Figure 6. Mkrn3 deletion does not alter GnRH neuron morphology but increases spine density in the ARC.

(A–C) Representative images of GnRH neurons classified into (A) unipolar, (B) bipolar, and (C) complex dendritic morphology. Scale bar = 50 μm. (D) Quantification of the percentage of GnRH neurons in the rPOA with unipolar, bipolar, and complex morphology in Mkrn3^WT and Mkrn3^KO females at PND15 (n = 5 per genotype). Statistics were performed using 2-way ANOVA, followed by Tukey’s post hoc test. Data are presented as median and distribution of the data and probability density (violin plot). (E) Representative images of Golgi-Cox–impregnated neurons in the ARC of Mkrn3^WT and Mkrn3^KO females at PND15. Scale bar = 5 μm. (F) Quantification of the number of dendritic spines/50 μm in ARC neurons of Mkrn3^WT and Mkrn3^KO females at PND15 (n = 5 per genotype), classified as thin, stubby, or mushroom according to their morphology. Statistical analysis was performed using unpaired 2-tailed t tests. Data are presented as median and distribution of the data and probability density (violin plot). *P < 0.05 compared with Mkrn3^WT.

Figure 7. Mkrn3 deletion increases Igf2bp1 protein levels in the ARC.

(A) Volcano plot illustrating the significant changes in abundance of detected peptides in Mkrn3^KO compared with Mkrn3^WT mice in the ARC at PND15. Vertical lines represent a 25% increase in fold-change; horizontal line represents an FDR of 0.01 for Mkrn3^WT (n = 2) and Mkrn3^KO (n = 3) male and Mkrn3^WT (n = 3) and Mkrn3^KO (n = 3) female mice. (B and C) Relative TMT signal-to-noise levels for (B) Mkrn3 and (C) Igf2bp1 proteins in the ARC of PND15 Mkrn3^WT (n = 2) and Mkrn3^KO (n = 3) male and Mkrn3^WT (n = 3) and Mkrn3^KO (n = 3) female mice. TMT RA, tandem mass tag relative abundance. (D) Representative images of Igf2bp1 immunoreactivity in the ARC of Mkrn3^WT and Mkrn3^KO females at PND15. (E) Quantification of the mean density of Igf2bp1 immunoreactivity in the ARC of Mkrn3^WT (n = 6) and Mkrn3^KO (n = 5) females at PND15. Scale bar = 100 μm. Statistics were performed using unpaired 2-tailed t test. Data are presented as mean ± SEM. *P < 0.05 compared with Mkrn3^WT mice.

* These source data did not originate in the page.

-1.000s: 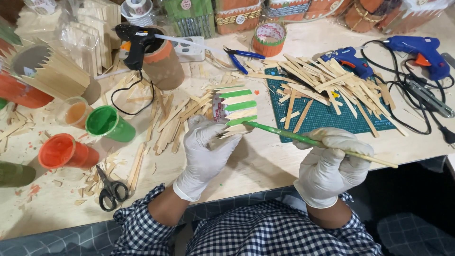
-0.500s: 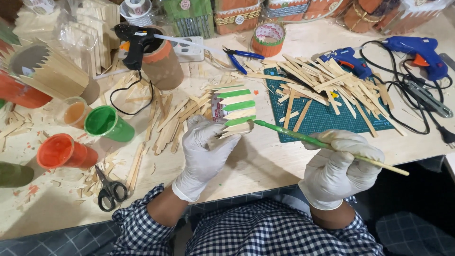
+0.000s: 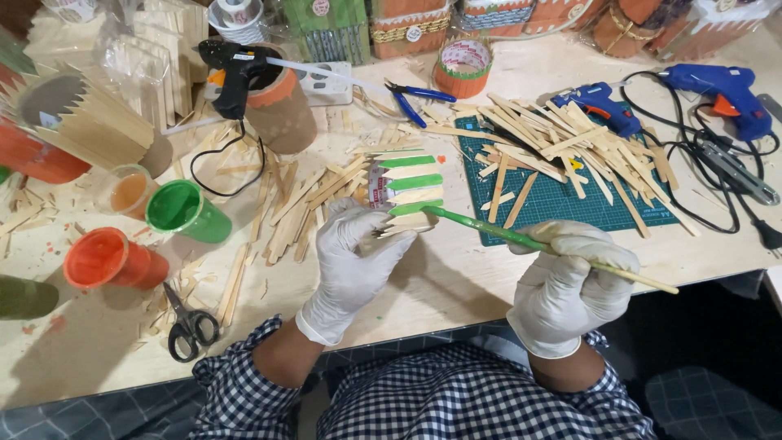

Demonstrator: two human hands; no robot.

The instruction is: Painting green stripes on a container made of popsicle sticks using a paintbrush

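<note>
Right hand gripping the paintbrush has drawn slightly rightward, bristles remaining at the stick panel, which the left hand grips.

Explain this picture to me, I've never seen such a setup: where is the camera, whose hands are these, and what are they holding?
The one view comes from a camera on the person's head, looking down at a wooden table. Both hands wear white gloves. The left hand holds a small piece of flat sticks, some green. The right hand holds a paintbrush, its green tip at that piece. Around lie loose craft sticks on a green cutting mat, paint cups, scissors and glue guns.
</note>
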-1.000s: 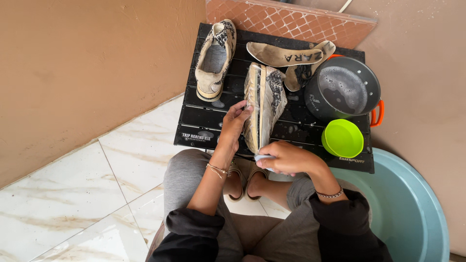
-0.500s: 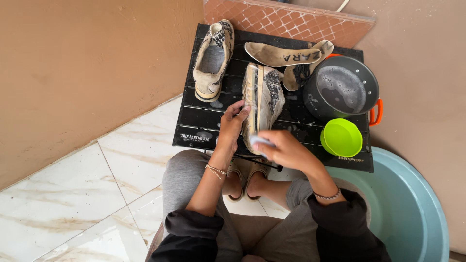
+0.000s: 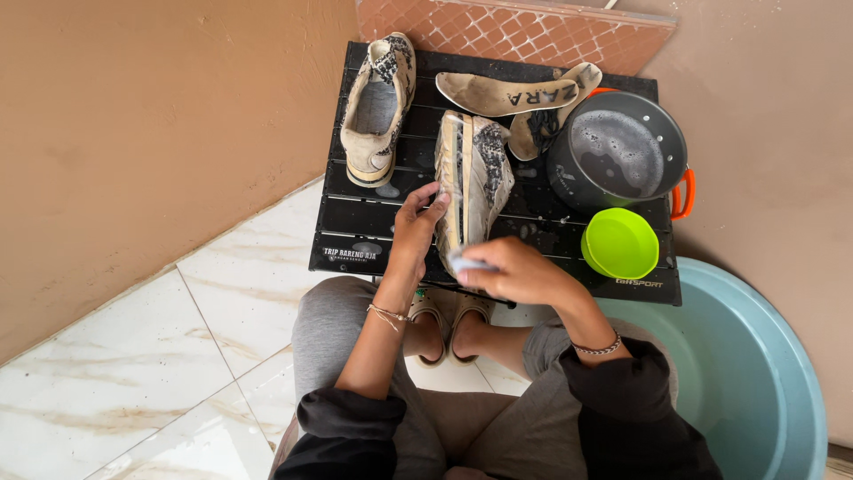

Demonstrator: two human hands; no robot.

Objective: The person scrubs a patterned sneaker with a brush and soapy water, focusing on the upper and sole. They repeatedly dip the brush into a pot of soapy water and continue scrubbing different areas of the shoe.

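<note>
A dirty cream sneaker (image 3: 475,173) lies on its side on a low black slatted table (image 3: 355,231). My left hand (image 3: 418,222) steadies its sole edge from the left. Fingers of my right hand (image 3: 511,271) are closed around a small pale blue scrubbing item (image 3: 464,260), pressed against the heel end of the shoe. A second matching sneaker (image 3: 378,102) rests upright at the table's far left. Two loose insoles (image 3: 520,93) lie across the back.
A dark pot with orange handles (image 3: 617,151) holds soapy water at the right, with a lime green bowl (image 3: 620,242) in front of it. A large pale blue basin (image 3: 764,382) stands on the floor at my right. Walls rise at left and right.
My right hand has slid with the scrubbing item along the heel end of the sneaker. My left hand stays on the sole.
</note>
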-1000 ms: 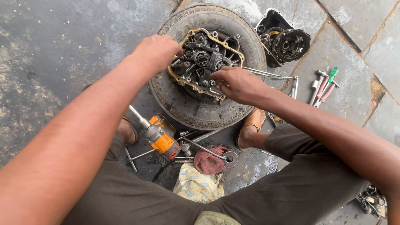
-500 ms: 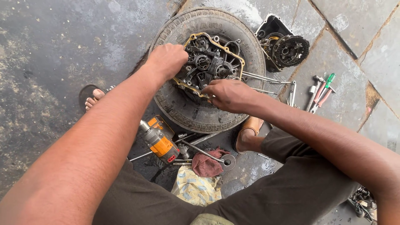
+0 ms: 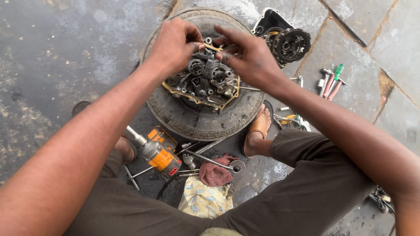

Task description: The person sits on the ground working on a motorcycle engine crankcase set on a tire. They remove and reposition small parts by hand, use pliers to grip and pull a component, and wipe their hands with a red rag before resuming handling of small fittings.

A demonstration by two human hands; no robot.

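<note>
Since half a second ago both hands have moved from the case's near edge up to its far rim, and the camera has closed in. Left hand point(image 3: 175, 43) and right hand point(image 3: 247, 52) both curled, fingertips meeting over a thin tan gasket strip point(image 3: 213, 47) at the top edge; exact pinch is hidden behind the knuckles.

The greasy grey metal engine crankcase full of gears point(image 3: 205, 78) sits open-side up on a worn black rubber tyre point(image 3: 201, 120), between the person's feet.

Handling judgement: the case is heavy, rigid and oily, so take it by the outer rim, not the gears. The gasket looks thin and tearable, so peel it gently.

An orange cordless impact driver point(image 3: 159, 153) and a dark red rag point(image 3: 214, 172) lie near the knees.
</note>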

Figure 8. MKRN3 interacts with IGF2BP1.

(A) Interactome map of key protein interactions with MKRN3. The network includes MKRN3 detected by different purification methods. Circle sizes indicate the CompPASS interaction score. Green circles indicate interaction identified in HEK293 cells, pink circles in SH-SY5Y cells, and orange circles in both cell lines. The oval nodes represent different clusters of prey proteins. (B) Co-IP analysis of MKRN3 and IGF2BP1 interaction. HEK293T cells were transiently transfected with HA-MKRN3, GFP-IGF2BP1, or both. Lysates were immunoprecipitated using anti-HA antibody. Both input and co-IP fractions were immunoblotted using anti-IGF2BP1 or anti-HA antibodies. The immunoblot demonstrates that IGF2BP1 is co-immunoprecipitated by anti-HA antibodies when coexpressed with HA-MKRN3.